Inhaled Milrinone in Cardiac Surgery

November 8, 2012 updated by: Andre Denault, Montreal Heart Institute

Pharmacokinetic and Pharmacodynamic of Inhaled Milrinone in Cardiac Surgical Patients

The purpose of this study is to investigate the concentration-effect relationship of inhaled milrinone after prophylactic administration in cardiac surgical patients with preoperative pulmonary hypertension undergoing cardiopulmonary bypass.

Study Overview

Status

Completed

Conditions

Intervention / Treatment

Detailed Description

Milrinone elimination will be verify with blood and urine samples analysis.

Study Type

Interventional

Enrollment (Actual)

40

Phase

  • Phase 2

Contacts and Locations

This section provides the contact details for those conducting the study, and information on where this study is being conducted.

Study Locations

  • Canada
    • Quebec
      • Montreal, Quebec, Canada
        • Montreal Heart Institute

Participation Criteria

Researchers look for people who fit a certain description, called eligibility criteria.
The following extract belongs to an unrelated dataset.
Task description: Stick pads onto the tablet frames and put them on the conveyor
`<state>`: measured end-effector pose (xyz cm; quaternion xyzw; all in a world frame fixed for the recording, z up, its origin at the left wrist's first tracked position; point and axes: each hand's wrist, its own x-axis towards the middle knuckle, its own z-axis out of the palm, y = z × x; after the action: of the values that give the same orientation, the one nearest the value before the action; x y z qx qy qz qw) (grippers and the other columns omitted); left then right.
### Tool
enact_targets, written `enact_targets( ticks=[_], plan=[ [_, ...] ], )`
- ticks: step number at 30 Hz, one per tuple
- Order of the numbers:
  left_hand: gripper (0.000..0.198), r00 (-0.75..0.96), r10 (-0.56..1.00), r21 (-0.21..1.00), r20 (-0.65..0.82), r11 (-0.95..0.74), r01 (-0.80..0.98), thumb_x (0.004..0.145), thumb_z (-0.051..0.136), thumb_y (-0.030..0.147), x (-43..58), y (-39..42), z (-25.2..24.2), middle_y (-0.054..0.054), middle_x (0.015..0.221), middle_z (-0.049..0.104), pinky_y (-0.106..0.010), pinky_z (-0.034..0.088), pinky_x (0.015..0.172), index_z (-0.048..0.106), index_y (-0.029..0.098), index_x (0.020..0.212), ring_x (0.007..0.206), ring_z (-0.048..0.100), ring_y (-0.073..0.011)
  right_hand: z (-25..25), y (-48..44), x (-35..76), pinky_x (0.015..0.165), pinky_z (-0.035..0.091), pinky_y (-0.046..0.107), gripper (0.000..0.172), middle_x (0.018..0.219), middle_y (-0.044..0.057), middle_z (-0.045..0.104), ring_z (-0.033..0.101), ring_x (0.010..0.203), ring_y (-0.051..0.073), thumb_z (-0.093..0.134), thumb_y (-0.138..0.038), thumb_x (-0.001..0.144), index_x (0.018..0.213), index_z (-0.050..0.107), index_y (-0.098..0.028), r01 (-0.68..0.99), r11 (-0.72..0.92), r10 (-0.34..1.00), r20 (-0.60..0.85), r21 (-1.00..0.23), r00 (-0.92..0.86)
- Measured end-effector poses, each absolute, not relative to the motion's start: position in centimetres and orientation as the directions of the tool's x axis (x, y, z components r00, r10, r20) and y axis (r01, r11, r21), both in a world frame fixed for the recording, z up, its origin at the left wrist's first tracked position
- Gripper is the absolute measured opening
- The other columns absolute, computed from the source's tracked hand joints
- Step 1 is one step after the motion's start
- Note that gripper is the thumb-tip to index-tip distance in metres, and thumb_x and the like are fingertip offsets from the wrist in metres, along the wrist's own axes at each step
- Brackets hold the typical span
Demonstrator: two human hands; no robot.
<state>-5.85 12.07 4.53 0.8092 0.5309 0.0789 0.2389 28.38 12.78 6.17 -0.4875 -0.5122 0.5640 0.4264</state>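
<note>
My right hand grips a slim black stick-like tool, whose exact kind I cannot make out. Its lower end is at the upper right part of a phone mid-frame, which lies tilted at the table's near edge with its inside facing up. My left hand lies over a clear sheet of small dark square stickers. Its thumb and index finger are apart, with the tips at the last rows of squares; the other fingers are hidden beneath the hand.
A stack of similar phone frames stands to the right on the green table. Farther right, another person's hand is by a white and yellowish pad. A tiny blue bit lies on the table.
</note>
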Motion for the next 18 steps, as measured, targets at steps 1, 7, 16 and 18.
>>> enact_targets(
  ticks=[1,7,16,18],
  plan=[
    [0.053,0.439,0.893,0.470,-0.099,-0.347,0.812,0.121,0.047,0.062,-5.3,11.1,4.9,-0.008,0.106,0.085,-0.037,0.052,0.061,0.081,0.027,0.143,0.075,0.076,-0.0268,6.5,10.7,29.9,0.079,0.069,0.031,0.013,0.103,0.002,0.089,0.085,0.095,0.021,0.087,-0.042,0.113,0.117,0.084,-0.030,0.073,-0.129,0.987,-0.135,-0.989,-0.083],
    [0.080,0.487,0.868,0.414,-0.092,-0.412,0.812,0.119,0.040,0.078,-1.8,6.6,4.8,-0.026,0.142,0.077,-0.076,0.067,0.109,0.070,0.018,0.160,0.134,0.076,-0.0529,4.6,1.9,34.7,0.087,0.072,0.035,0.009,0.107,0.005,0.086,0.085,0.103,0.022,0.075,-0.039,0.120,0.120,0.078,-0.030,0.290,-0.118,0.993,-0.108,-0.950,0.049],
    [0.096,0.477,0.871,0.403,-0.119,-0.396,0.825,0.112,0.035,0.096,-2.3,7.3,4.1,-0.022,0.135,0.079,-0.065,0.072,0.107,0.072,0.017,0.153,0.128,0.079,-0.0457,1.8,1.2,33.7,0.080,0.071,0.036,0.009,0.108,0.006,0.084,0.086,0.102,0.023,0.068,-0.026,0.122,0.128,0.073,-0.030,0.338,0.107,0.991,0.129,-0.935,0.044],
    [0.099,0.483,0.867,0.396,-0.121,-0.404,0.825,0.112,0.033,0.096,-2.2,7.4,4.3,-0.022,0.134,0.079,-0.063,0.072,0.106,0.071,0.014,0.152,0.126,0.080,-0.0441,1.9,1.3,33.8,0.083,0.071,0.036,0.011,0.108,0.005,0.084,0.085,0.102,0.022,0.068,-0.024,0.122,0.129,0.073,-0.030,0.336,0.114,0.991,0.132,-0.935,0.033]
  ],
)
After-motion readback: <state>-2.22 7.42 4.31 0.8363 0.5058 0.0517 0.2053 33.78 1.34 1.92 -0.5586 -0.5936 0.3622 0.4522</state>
Some examples of these criteria are a person's general health condition or prior treatments.

Eligibility Criteria

Ages Eligible for Study

18 years to 90 years (Adult, Older Adult)

Accepts Healthy Volunteers

No

Genders Eligible for Study

All

Description

Inclusion Criteria:

  • Patients scheduled for elective cardiac surgery under CPB
  • High risk patients: NYHA class II-III

  • Preoperative diagnostic of pulmonary hypertension:

    • Systolic pulmonary artery pressure (sPAP) > 35 mm Hg; or
    • Mean pulmonary artery pressure (mPAP) > 25 mm Hg; or
    • mAP/mPAP < 3.0 (after induction of anesthesia).

Exclusion Criteria:

  • Open Heart Surgery
  • Contraindication to transesophageal echocardiography (TEE)
  • Hemodynamic instability before surgery
  • Emergency surgery

Study Plan

This section provides details of the study plan, including how the study is designed and what the study is measuring.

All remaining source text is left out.